Seeking A Friend For The End Of The World: just ponder that wondrous mouthful of a title. This would be apt description of Dodge's (Steve Carrell) relationship status on Facebook. We begin this film at the beginning of the end, with the last-ditch attempt to stop a seventy-mile-wide asteroid named Matilda having failed. Dodge's wife has left him, and everyone around him has began engaging in raucous drug use and sexual activity, while he remains his usual self. After a chance encounter with his neighbour Penny (Keira Knightley), who is crying on his fire escape, and a failed overdose, which leads to his adopting an abandoned dog (named 'Sorry' after the note tied to it), the three set out to reunite Dodge with his high school sweetheart before the world goes up in smoke.

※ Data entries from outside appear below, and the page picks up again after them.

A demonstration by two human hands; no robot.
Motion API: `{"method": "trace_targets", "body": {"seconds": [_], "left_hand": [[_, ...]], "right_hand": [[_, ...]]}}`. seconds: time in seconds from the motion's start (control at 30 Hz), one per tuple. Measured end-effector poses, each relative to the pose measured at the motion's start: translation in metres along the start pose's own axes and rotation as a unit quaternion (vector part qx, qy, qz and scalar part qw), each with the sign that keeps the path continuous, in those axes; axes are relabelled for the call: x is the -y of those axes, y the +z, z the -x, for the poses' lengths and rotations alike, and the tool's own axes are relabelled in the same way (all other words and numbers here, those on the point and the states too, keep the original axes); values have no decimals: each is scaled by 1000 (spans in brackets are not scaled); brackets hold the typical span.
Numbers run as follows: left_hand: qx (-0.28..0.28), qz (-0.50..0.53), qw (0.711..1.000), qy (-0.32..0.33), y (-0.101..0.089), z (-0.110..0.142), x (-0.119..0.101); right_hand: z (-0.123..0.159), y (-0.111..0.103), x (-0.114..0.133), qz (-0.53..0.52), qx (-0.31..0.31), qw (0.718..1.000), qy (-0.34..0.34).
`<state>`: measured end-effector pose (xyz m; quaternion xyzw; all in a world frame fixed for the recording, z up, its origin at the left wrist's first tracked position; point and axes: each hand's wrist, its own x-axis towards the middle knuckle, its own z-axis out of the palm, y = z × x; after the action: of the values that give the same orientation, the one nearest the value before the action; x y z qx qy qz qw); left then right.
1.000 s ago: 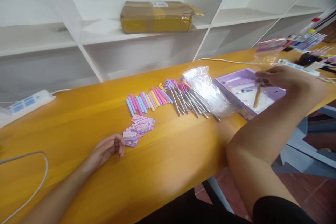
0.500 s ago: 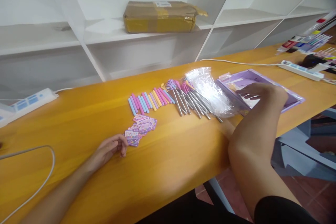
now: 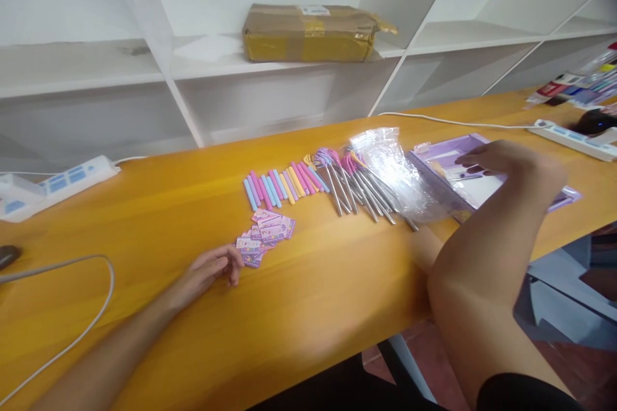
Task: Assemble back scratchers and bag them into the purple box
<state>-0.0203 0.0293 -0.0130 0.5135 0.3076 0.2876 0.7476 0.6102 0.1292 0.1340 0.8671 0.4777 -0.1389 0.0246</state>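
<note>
The fingers of the left hand (image 3: 216,268) are loosely curled, with gaps left between them, and nothing is seen to be gripped; the hand is rested on the table (image 3: 308,302), its fingertips set just beside a loose pile of purple cards (image 3: 274,229). The right hand (image 3: 482,162) is held over the purple box (image 3: 466,143), its fingers slightly bent and parted from the thumb, with nothing seen between them; whether the contents are touched cannot be told, as the hand is blurred. Below its fingertips, inside the box, a pen (image 3: 465,178) can be made out. Left of the box, and up against it, a crumpled clear bag (image 3: 388,157) is laid, its lower part spread near the metal rods (image 3: 371,198), which are topped with pink, purple and yellow. Next to these, pink, blue, purple and yellow sticks (image 3: 293,181) are lined up in a slanting row behind the cards. Farther out, white power strips are placed at the left (image 3: 72,181) and right (image 3: 573,140), and a taped parcel (image 3: 308,38) is kept on the shelf (image 3: 205,67).
</note>
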Motion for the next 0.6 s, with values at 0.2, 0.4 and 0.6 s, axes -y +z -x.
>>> {"method": "trace_targets", "body": {"seconds": [0.2, 0.4, 0.6], "left_hand": [[-8, -10, 1000, -4, 4, 1, -4], [-3, -14, 1000, -9, 5, 1, -5], [-3, -22, 1000, -10, 2, 0, -3]], "right_hand": [[17, -17, 47, -44, -19, 998, -28], [27, 2, 107, 22, 23, 988, -152], [17, 24, 133, 60, 68, 975, -204]]}}
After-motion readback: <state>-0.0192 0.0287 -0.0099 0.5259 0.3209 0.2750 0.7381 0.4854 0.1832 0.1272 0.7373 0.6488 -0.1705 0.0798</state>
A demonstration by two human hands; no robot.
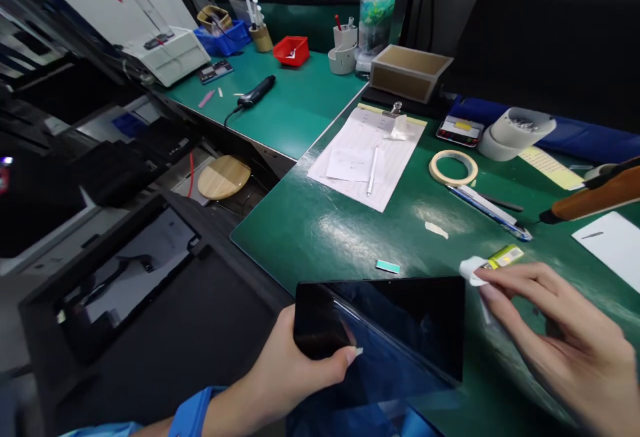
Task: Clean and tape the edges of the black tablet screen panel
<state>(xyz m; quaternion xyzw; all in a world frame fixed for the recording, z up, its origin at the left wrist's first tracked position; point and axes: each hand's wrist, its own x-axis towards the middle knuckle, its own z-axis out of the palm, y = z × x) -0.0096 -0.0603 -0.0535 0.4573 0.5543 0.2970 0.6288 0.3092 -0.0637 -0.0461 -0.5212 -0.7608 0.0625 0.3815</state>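
Note:
My left hand [300, 357], with a blue band [193, 413] at the wrist, grips the left side of a black glossy tablet-like screen [400, 317]. Its thumb lies over the front, next to a small pale tab [359, 351]. The lower part of the screen shows a bluish sheen; I cannot tell whether that is a film or a reflection. Off the screen's right edge, my right hand [555, 330] pinches a small white cloth or wipe [473, 270] between thumb and fingers. A yellow-green labelled item [505, 257] lies just beyond those fingertips.
On the green table [280, 237] lie a teal strip [388, 267], a tape roll [453, 168], pens [490, 210] and a clipboard with papers [367, 157]. An orange-handled tool [595, 193] juts in from the right. A black case [165, 330] stands at left.

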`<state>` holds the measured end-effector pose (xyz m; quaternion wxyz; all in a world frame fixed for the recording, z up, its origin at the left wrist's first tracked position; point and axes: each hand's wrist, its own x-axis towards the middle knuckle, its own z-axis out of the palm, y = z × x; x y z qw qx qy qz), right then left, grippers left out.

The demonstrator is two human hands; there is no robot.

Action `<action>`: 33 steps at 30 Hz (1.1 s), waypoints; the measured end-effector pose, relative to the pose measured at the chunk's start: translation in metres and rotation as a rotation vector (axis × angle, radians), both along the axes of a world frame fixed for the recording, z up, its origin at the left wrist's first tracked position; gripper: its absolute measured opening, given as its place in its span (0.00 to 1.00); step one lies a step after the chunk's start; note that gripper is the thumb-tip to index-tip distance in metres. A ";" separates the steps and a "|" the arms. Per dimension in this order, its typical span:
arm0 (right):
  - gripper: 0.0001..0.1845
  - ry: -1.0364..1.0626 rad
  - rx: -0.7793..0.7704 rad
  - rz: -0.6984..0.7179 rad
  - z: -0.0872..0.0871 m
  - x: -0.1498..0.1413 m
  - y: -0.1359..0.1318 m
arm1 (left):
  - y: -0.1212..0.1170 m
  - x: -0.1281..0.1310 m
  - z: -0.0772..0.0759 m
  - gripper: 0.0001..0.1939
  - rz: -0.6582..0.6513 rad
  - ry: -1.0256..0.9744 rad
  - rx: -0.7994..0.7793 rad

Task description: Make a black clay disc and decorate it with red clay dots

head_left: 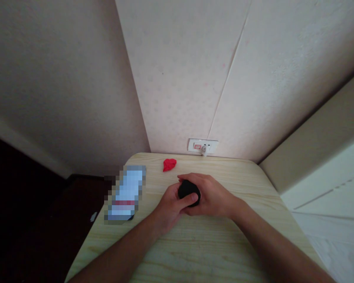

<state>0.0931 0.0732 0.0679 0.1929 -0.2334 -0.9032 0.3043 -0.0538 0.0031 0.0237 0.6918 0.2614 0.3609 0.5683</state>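
Between my two hands, over the middle of the wooden table (200, 251), is a rounded black object (186, 189); its exact kind does not show. My left hand (172, 204) grips it from the left, its thumb laid across the front. Fingers of my right hand (211, 194) curl around its right and far sides. Both hands are closed on it, and they touch each other. Part of the object is hidden by the fingers. Beyond them lies a small crumpled red piece (169, 164), perhaps cloth, touched by neither hand.
A blurred-out phone-like device (126, 192) lies along the table's left edge. Behind the table rises a papered wall with a socket (203, 146) and a plug in it. Pale furniture (327, 173) stands at the right, and a dark area lies at the left.
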 end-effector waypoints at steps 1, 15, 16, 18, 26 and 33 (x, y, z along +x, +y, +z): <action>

So, the good, eh? Well, for starters, I have to praise Lorene Scafaria for actually setting out and making a mainstream comedy about the end of the world. Also, while it contains scenes of debauchery and barminess, there is a genuine heart to the movie that means it ends up touching a few nerves past the surface level. In the acting, Steve Carell and Keira Knightley both sell this movie, and ensure that it contains a sense of legitimacy. Both are cast playing their positives, but it never crosses over into lazy acting. Carell is both humorous and endearing, while Knightley, playing a potentially annoying kooky character, is wholly charming. Also, technically it is solidly shot, and Lorene Scafaria as a director seizes the reigns of a movie that could just completely go, pardon the pun, off the plot. Finally, while the script is flawed (which I will get into), it has a poignant denouement that strikes a satisfying emotive chord, and Scafaria's best trait seems to be writing a scene that just revolves around the two leads squabbling. It is in effect an end of the world film meeting television sit-com humour in an interesting mix.

However, as I said, the script has its problems. Much of the second act comes across as padding that gets us simply from point to point, merely to string together the film's stronger moments. People turn up and disappear, and whole plot points are conjured from thin air and disposed of within a few minutes of their introduction. Considering the films positives, these scenes stand out like sore thumbs and do nothing to add anything to the proceedings. Also, while Zene Baker is obviously hired to carry out his director's artistic intent, you do feel that there is a lot of pandering going on, and more vigilance should have been shown in thinning out the film's unnecessarily long running time. Finally, the music does, on numerous occasions, enter into the territory of the Emotional Heartstring Orchestra, and I don't like being told how I should be feeling: most of the movie is strong enough for me to get the point!

It is a movie that has a flawed script, an editor lacking in vigilance and an overt score infected with a case of EHO. However, Seeking A Friend At The End Of The World is a satisfying oddity which delivers some great sit-com humour, and mixed with the whole 'end of the world' concept, it makes for an interesting blend. Furthermore, Steve Carell and Keira Knightley bring weight to the proceedings, adding legitimate humour, funny dialogue and a genuinely poignant sweet heart. It is a shame that the film doesn't deliver more on it's promises, but as it stands, it is an entertaining black comedy.

The Thin White Dude's Prognosis - 6.5/10

The Thin White Dude's Self-Diagnois - Disgruntled (reviewing with a television on and two other people in the room can be a test (especially when they are on their phones and iPads at the same time: talk about overstimulation, learn to be bored!)!

P.S. My good friend at Danland Movies was present whilst I reviewed this movie, and being his silly predictable self, laughed at a record cover with '69' featured prominently on the front of it. To his defence, I was making 'Mandate Pictures' jokes at the start of the film, so I can't play the straight man to his funny man, we're both equally retarded and juvenile!

P.P.S. The trailers are getting put back up: oversight on my part!